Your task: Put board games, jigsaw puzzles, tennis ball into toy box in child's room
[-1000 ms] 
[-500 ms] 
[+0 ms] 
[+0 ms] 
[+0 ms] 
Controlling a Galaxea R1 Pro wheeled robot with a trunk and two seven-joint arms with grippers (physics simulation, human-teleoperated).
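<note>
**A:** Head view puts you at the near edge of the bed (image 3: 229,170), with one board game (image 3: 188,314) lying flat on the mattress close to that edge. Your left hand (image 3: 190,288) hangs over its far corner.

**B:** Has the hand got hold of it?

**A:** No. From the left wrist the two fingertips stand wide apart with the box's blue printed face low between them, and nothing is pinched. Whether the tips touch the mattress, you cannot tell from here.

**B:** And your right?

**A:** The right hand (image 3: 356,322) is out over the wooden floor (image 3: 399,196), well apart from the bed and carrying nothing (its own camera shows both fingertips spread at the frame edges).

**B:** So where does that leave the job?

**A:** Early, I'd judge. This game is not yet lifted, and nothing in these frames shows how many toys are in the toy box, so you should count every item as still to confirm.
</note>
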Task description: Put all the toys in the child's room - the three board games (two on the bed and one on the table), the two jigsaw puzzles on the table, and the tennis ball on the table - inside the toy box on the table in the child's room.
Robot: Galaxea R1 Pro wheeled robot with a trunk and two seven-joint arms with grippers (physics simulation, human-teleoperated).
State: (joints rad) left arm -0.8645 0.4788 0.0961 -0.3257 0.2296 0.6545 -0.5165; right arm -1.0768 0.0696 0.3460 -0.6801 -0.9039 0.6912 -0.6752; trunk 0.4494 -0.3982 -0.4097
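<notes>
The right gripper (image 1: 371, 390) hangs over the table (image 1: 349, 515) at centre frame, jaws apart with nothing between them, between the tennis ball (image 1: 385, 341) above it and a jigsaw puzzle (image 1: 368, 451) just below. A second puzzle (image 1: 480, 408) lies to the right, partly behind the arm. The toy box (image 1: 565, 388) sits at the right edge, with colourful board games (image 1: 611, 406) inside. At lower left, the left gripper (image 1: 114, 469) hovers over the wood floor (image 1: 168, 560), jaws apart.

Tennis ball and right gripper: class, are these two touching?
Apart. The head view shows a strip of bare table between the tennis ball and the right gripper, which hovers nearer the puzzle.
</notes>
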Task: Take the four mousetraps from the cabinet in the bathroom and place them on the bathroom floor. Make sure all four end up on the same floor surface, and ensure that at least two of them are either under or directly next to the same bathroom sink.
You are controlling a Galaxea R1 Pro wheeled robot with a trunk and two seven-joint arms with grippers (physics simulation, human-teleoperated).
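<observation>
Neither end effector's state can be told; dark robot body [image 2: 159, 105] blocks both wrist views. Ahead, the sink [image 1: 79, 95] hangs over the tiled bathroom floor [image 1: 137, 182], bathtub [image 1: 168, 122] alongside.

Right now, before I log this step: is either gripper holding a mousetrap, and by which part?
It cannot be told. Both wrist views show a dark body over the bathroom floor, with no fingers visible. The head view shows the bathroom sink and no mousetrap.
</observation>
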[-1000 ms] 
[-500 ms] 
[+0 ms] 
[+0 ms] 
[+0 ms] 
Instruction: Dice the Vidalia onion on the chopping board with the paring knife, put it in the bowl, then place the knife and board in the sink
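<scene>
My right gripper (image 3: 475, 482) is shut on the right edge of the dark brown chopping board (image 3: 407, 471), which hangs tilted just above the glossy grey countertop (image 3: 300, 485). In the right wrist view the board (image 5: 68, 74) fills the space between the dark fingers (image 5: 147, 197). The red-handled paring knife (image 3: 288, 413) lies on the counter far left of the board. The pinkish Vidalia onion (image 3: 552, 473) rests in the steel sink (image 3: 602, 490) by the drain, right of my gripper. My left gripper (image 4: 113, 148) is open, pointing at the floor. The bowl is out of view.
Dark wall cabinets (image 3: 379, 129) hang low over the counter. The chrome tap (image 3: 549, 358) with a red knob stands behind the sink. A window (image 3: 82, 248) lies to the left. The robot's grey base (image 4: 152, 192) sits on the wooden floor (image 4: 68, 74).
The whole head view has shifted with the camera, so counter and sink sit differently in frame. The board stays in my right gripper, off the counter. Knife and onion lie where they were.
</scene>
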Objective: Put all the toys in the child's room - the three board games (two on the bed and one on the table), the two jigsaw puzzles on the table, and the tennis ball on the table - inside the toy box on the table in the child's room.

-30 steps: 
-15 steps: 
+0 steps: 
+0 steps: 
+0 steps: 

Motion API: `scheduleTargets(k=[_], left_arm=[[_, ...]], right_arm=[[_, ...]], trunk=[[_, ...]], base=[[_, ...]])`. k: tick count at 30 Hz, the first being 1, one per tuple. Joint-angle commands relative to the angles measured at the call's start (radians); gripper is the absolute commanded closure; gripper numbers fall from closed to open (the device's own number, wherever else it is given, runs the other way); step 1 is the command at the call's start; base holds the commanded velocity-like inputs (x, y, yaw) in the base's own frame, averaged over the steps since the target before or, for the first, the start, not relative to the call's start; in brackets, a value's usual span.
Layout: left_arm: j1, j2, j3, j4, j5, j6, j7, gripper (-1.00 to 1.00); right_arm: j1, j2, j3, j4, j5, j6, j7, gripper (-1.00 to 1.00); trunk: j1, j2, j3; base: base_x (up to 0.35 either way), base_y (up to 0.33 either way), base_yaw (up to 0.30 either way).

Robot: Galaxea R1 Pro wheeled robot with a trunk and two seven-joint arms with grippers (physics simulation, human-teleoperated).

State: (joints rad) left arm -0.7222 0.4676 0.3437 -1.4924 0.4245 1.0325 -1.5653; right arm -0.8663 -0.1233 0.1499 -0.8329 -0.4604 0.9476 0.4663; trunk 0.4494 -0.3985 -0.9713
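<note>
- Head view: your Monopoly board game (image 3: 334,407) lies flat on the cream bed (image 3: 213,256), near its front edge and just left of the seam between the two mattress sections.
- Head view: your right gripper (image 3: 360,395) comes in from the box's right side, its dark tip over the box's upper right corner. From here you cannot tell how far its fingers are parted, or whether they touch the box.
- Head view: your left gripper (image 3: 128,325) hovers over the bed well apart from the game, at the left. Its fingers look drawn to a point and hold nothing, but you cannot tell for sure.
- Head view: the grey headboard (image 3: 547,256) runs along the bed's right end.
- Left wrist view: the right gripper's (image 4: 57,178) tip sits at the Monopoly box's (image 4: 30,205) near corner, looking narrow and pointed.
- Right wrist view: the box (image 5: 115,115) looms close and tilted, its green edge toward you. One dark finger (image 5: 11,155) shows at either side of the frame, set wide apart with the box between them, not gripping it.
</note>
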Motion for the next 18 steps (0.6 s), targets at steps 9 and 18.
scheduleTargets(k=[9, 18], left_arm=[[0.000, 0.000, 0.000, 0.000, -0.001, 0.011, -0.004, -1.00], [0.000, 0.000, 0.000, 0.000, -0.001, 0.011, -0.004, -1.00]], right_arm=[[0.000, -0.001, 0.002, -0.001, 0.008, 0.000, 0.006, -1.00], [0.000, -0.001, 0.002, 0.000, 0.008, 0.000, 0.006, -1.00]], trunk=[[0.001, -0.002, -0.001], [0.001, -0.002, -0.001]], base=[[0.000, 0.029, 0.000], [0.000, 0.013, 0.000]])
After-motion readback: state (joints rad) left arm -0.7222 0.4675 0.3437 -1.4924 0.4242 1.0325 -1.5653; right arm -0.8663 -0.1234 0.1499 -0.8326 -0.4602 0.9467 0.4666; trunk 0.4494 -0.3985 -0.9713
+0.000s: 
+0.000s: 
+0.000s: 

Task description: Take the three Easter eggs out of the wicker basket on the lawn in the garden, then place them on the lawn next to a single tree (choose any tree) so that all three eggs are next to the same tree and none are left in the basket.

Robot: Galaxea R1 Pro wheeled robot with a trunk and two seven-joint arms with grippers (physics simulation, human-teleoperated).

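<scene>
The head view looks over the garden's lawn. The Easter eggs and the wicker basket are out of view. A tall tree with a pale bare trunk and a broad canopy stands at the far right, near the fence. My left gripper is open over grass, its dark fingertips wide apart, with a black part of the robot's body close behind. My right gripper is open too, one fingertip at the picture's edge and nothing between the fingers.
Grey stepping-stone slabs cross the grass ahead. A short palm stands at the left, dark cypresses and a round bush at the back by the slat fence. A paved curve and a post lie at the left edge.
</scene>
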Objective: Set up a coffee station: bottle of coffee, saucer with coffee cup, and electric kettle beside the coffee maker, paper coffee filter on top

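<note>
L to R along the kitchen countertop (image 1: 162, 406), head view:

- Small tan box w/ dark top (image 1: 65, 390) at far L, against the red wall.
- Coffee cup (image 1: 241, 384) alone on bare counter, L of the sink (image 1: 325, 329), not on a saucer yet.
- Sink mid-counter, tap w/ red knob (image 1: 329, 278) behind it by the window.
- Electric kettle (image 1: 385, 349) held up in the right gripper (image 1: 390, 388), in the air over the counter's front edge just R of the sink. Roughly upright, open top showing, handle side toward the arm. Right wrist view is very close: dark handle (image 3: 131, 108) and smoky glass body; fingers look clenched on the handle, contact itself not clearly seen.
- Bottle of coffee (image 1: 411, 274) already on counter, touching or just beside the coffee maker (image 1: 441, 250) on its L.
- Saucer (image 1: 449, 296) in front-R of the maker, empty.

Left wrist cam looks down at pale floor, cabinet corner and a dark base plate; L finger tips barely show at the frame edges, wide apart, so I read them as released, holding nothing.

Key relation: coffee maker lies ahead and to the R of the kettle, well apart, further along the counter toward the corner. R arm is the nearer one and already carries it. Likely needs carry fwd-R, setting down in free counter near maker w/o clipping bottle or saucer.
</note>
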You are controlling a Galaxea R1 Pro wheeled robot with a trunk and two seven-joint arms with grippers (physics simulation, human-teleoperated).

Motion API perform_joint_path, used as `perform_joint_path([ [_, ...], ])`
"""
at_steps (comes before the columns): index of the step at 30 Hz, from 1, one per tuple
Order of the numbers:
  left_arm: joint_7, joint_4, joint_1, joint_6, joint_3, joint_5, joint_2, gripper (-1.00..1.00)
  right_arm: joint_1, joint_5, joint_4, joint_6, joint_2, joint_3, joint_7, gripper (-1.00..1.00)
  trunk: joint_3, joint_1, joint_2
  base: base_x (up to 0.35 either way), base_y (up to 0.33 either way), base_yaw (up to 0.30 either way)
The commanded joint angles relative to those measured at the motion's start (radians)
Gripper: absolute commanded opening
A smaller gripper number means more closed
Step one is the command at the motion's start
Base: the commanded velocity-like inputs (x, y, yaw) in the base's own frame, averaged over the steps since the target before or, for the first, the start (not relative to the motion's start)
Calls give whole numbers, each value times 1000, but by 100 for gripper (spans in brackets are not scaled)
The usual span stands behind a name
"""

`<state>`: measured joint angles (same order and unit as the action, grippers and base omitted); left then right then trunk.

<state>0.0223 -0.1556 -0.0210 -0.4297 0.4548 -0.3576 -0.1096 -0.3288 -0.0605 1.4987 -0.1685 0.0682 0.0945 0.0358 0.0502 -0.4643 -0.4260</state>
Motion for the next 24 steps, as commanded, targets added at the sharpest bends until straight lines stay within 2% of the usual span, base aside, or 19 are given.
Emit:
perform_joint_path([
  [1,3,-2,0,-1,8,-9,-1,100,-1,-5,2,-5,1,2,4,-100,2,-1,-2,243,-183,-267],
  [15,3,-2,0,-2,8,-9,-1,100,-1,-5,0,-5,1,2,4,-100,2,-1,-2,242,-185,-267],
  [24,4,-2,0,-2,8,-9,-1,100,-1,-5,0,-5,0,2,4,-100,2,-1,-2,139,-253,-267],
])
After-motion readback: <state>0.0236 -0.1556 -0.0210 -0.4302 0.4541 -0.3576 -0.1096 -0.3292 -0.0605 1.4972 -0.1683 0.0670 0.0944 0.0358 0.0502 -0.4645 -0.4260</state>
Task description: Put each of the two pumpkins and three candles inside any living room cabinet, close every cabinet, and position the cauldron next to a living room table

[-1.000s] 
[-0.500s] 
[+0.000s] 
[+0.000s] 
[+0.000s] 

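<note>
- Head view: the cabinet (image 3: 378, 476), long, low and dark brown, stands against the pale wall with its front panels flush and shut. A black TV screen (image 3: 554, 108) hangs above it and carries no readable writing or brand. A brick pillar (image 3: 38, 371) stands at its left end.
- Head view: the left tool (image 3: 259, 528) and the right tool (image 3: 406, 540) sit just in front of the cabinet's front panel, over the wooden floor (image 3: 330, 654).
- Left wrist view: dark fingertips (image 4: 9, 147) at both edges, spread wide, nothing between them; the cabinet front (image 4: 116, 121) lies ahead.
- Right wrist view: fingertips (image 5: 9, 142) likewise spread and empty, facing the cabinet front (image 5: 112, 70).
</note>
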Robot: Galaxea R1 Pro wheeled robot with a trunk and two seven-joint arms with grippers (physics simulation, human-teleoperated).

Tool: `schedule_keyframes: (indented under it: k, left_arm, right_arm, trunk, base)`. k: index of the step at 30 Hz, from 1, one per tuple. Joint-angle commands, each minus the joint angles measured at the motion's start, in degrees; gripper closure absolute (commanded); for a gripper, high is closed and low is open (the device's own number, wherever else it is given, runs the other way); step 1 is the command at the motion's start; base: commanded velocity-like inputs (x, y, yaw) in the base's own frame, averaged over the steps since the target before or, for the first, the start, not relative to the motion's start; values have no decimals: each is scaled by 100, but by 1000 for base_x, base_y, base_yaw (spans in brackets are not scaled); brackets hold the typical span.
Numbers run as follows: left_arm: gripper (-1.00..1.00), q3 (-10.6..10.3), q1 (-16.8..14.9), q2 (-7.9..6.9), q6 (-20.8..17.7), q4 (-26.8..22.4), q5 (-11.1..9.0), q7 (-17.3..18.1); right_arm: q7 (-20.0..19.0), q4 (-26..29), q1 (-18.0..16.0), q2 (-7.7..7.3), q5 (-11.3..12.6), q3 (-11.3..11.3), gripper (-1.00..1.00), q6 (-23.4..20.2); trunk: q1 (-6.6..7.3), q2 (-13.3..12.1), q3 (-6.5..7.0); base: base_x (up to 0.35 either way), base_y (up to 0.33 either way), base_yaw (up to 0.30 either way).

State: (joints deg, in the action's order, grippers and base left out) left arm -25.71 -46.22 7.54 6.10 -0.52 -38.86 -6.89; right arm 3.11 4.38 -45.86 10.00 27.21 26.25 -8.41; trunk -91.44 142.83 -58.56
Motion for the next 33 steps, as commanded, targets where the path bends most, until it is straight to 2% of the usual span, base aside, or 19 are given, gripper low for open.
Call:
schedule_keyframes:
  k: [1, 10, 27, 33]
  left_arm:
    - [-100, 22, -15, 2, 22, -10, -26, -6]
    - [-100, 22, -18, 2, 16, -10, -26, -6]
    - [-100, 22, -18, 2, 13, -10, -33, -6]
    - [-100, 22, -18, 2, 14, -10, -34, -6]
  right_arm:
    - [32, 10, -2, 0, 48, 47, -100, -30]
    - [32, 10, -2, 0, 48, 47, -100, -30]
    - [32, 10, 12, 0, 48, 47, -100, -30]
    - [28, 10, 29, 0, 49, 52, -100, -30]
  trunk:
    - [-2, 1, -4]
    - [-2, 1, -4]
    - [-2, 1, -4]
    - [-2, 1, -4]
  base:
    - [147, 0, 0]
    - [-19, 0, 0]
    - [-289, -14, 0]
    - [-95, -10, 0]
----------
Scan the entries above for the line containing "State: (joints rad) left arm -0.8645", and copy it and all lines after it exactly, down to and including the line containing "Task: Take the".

State: (joints rad) left arm -0.8645 0.4788 0.0961 -0.3257 0.2296 0.6545 -0.5165; right arm -1.0768 0.0696 0.3460 -0.6801 -0.9039 0.6912 -0.6752; trunk 0.4494 -0.3982 -0.4097
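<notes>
The right gripper (image 1: 371, 390) hangs over the table (image 1: 349, 515) at centre frame, jaws apart with nothing between them, between the tennis ball (image 1: 385, 341) above it and a jigsaw puzzle (image 1: 368, 451) just below. A second puzzle (image 1: 480, 408) lies to the right, partly behind the arm. The toy box (image 1: 565, 388) sits at the right edge, with colourful board games (image 1: 611, 406) inside. At lower left, the left gripper (image 1: 114, 469) hovers over the wood floor (image 1: 168, 560), jaws apart.

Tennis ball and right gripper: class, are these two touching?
Apart. The head view shows a strip of bare table between the tennis ball and the right gripper, which hovers nearer the puzzle.
</notes>
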Task: Take the four mousetraps from the cabinet in the bathroom and place them on the bathroom floor. Make sure all four end up on the same floor surface, and ensure that at least two of them are either under or directly next to the same bathroom sink.

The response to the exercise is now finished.